The Bank for International Settlements has wrapped up a two-year experiment that could reshape how central banks handle large-value transfers. Working with seven central banks and more than 40 private-sector institutions, the BIS built a prototype that settles wholesale payments in seconds using tokenized money.
The prototype's core promise
Project Agorá, as the initiative was called, aimed to prove that tokenized payments can cut settlement times for wholesale transactions from the current standard of hours or days down to seconds. The prototype relied on a shared ledger where commercial banks and central banks could exchange tokenized central bank reserves and tokenized commercial bank deposits in one atomic step.

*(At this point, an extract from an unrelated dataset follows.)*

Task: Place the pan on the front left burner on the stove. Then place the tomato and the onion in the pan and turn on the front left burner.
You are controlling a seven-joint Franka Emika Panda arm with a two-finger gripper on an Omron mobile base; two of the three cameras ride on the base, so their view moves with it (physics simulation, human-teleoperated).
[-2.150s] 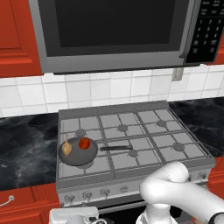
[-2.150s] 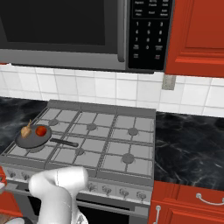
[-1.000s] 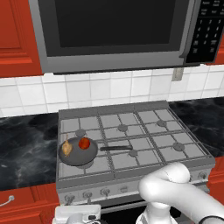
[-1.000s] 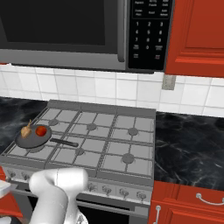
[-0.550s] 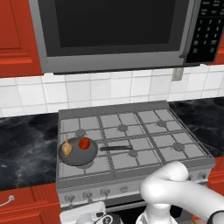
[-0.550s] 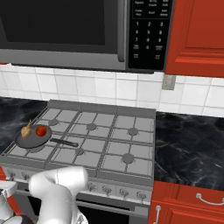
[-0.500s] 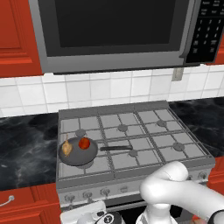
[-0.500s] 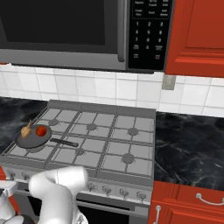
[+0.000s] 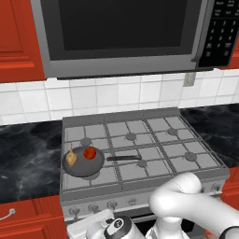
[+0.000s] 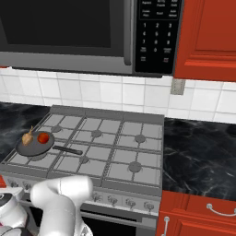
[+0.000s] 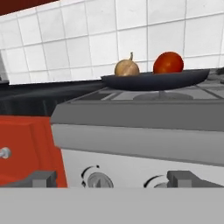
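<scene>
Low before the stove's (image 9: 140, 179) near left corner, the claw (image 11: 111, 178) stands wide and empty facing a small stiff knob (image 11: 97, 179), best pinched across its rim, while beyond the pan (image 9: 84, 162) on the front left burner holds the onion (image 9: 71, 158) and tomato (image 9: 89, 152).

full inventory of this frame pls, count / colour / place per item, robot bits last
Six-burner gas stove: 1, grey, between black counters.
Round frying pan: 1, dark grey, front left burner, handle pointing right.
Round tomato: 1, red, in pan.
Pointed onion: 1, tan, in pan, left of tomato.
Stove knobs: row, grey, stove front.
Microwave: 1, grey-black, above stove.
Cabinets: red, beside microwave and below counters.
Gripper: 1, dark fingers, open, facing the knobs.
</scene>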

That means the transfer of money and the transfer of the asset being paid for happen at the same instant — no waiting for batch processing or end-of-day netting.
Who took part
Seven central banks joined the BIS on the project. Their identities weren't disclosed in the announcement, but the BIS said the group included institutions from both advanced and emerging economies. On the private side, more than 40 commercial banks, payment firms and technology providers contributed to designing and testing the prototype. The BIS Innovation Hub coordinated the work, which began in early 2023.
Why settlement speed matters
Wholesale payments — the large transactions between banks, corporations and governments — still rely on systems that can take hours to finalize. A delay means that one party's money is tied up, and the other party faces credit risk until settlement is complete. The project's backers argue that instant, tokenized settlement could free up liquidity, reduce risk and make cross-border payments cheaper. The BIS has long pushed for faster, safer payment systems, and Project Agorá is one of several experiments exploring tokenization for central bank money.
What comes next
The BIS didn't announce a timeline for turning the prototype into a live system. Central banks will have to decide whether to build on the Agorá design or pursue different approaches. Some of the participating institutions are expected to run their own follow-up trials. For now, the project's results are public, and the BIS says it will share the technical specifications with any central bank that wants to study them.